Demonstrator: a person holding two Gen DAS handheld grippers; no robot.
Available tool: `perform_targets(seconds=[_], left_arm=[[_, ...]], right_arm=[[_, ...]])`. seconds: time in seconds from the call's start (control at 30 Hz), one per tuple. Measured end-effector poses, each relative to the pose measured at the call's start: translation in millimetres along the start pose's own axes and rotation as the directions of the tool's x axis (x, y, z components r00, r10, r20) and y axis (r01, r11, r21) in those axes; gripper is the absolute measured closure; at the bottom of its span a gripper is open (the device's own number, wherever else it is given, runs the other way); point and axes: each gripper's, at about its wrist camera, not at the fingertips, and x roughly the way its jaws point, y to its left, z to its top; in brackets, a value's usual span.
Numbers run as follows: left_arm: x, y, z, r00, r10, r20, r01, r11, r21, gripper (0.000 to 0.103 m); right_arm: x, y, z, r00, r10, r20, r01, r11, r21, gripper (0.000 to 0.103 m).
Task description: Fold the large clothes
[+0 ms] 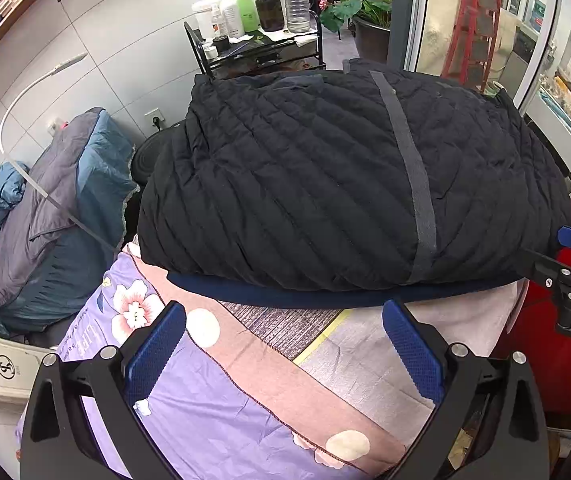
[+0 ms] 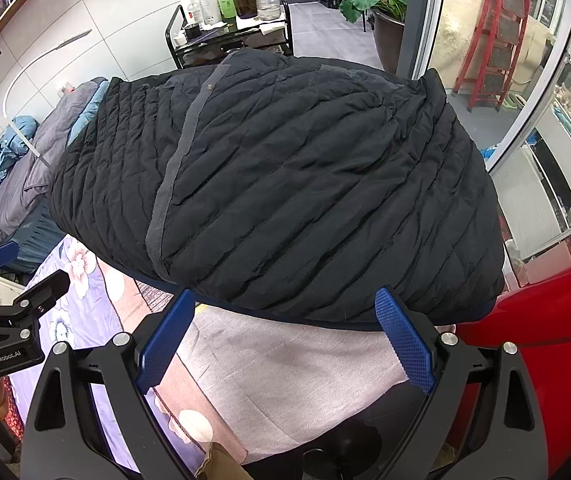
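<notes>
- One black quilted jacket, folded, with one grey strip, lying on layered floral bedding.
- Two grippers: left gripper and right gripper, both spread wide, empty, just short of jacket hem.
- Behind: one bottle cart, one red ladder, tiled wall.

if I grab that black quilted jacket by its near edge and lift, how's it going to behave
The black quilted jacket would probably sag and unfold rather than lift flat: it lies puffy and creased. It looks padded, so likely light for its bulk. The shell seems smooth, so it may slide on the patterned sheet; an open claw should bite deep.
</notes>
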Motion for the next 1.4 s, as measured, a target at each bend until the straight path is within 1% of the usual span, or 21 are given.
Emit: perform_targets(seconds=[0.23, 0.43, 0.53, 0.77, 0.9, 1.07, 1.17, 1.4], left_arm=[[-1.8, 4.3, 1.2, 1.0, 0.009, 0.011, -0.009, 1.0, -0.01, 0.006], [-5.1, 5.8, 2.4, 1.0, -0.013, 0.026, 0.014, 1.0, -0.018, 0.006], [-5.9, 6.5, 2.7, 0.999, 0.009, 0.031, -0.008, 1.0, -0.026, 0.006], [-6.5, 4.2, 4.7, 0.999, 0.012, 0.032, -0.011, 1.0, -0.02, 0.006], [-6.9, 3.4, 5.9, 0.999, -0.004, 0.034, 0.004, 1.0, -0.02, 0.006], [-7.3, 5.9, 8.0, 0.999, 0.028, 0.039, -0.027, 0.999, -0.032, 0.006], [-7.4, 7.3, 8.2, 0.999, 0.022, 0.035, -0.021, 0.999, -0.04, 0.006], [-7.3, 5.8, 8.9, 0.999, 0.035, 0.037, -0.034, 0.999, -0.028, 0.006]], right_arm=[[-0.5, -0.4, -0.9, 1.0, -0.001, -0.002, 0.001, 1.0, 0.005, 0.012], [-0.7, 0.0, -1.0, 1.0, 0.0, -0.002, 0.0, 1.0, 0.005, 0.012], [-0.8, 0.0, -1.1, 1.0, 0.0, -0.001, 0.0, 1.0, 0.005, 0.012], [-1.0, -1.5, -1.3, 1.0, 0.001, -0.002, -0.001, 1.0, 0.011, 0.012], [-1.3, -2.5, -2.6, 1.0, 0.004, -0.002, -0.004, 1.0, 0.013, 0.012], [-0.8, -3.4, -3.5, 1.0, 0.006, -0.005, -0.006, 1.0, 0.015, 0.012], [-0.7, -3.1, -3.3, 1.0, 0.005, -0.004, -0.005, 1.0, 0.013, 0.012], [-0.9, -1.8, -5.2, 1.0, 0.009, -0.003, -0.009, 1.0, 0.01, 0.012]])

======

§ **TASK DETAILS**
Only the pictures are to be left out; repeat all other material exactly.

§ **TASK RESPONSE**
Demonstrator: a person holding two Gen DAS handheld grippers; no robot.
Available tool: `perform_targets(seconds=[_], left_arm=[[_, ...]], right_arm=[[_, ...]])`. seconds: time in seconds from the call's start (control at 30 Hz), one per tuple. Measured end-effector poses, each relative to the pose measured at the call's start: translation in millimetres along the start pose's own axes and rotation as the directions of the tool's x axis (x, y, z components r00, r10, r20) and y axis (r01, r11, r21) in those axes; gripper is the absolute measured closure; at the bottom of its span a gripper is open (the device's own number, wherever else it is given, runs the other way); point and axes: each gripper's, at about its wrist camera, not at the fingertips, and x roughly the way its jaws point, y to its left, z to its top; in brackets, a value's usual span.
Numbers run as follows: left_arm: x, y, z, r00, r10, r20, r01, r11, r21, gripper (0.000 to 0.103 m); right_arm: x, y, z, r00, r10, r20, r01, r11, r21, gripper (0.000 to 0.103 m).
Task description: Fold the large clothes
[+0 ms] 
[+0 ms] 
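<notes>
- One black quilted jacket, folded, with one grey strip, lying on layered floral bedding.
- Two grippers: left gripper and right gripper, both spread wide, empty, just short of jacket hem.
- Behind: one bottle cart, one red ladder, tiled wall.

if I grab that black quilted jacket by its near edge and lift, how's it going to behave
The black quilted jacket would probably sag and unfold rather than lift flat: it lies puffy and creased. It looks padded, so likely light for its bulk. The shell seems smooth, so it may slide on the patterned sheet; an open claw should bite deep.
</notes>
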Motion for the next 1.4 s, as measured, a target at each bend until the straight path is within 1% of the usual span, or 21 are given.
Emit: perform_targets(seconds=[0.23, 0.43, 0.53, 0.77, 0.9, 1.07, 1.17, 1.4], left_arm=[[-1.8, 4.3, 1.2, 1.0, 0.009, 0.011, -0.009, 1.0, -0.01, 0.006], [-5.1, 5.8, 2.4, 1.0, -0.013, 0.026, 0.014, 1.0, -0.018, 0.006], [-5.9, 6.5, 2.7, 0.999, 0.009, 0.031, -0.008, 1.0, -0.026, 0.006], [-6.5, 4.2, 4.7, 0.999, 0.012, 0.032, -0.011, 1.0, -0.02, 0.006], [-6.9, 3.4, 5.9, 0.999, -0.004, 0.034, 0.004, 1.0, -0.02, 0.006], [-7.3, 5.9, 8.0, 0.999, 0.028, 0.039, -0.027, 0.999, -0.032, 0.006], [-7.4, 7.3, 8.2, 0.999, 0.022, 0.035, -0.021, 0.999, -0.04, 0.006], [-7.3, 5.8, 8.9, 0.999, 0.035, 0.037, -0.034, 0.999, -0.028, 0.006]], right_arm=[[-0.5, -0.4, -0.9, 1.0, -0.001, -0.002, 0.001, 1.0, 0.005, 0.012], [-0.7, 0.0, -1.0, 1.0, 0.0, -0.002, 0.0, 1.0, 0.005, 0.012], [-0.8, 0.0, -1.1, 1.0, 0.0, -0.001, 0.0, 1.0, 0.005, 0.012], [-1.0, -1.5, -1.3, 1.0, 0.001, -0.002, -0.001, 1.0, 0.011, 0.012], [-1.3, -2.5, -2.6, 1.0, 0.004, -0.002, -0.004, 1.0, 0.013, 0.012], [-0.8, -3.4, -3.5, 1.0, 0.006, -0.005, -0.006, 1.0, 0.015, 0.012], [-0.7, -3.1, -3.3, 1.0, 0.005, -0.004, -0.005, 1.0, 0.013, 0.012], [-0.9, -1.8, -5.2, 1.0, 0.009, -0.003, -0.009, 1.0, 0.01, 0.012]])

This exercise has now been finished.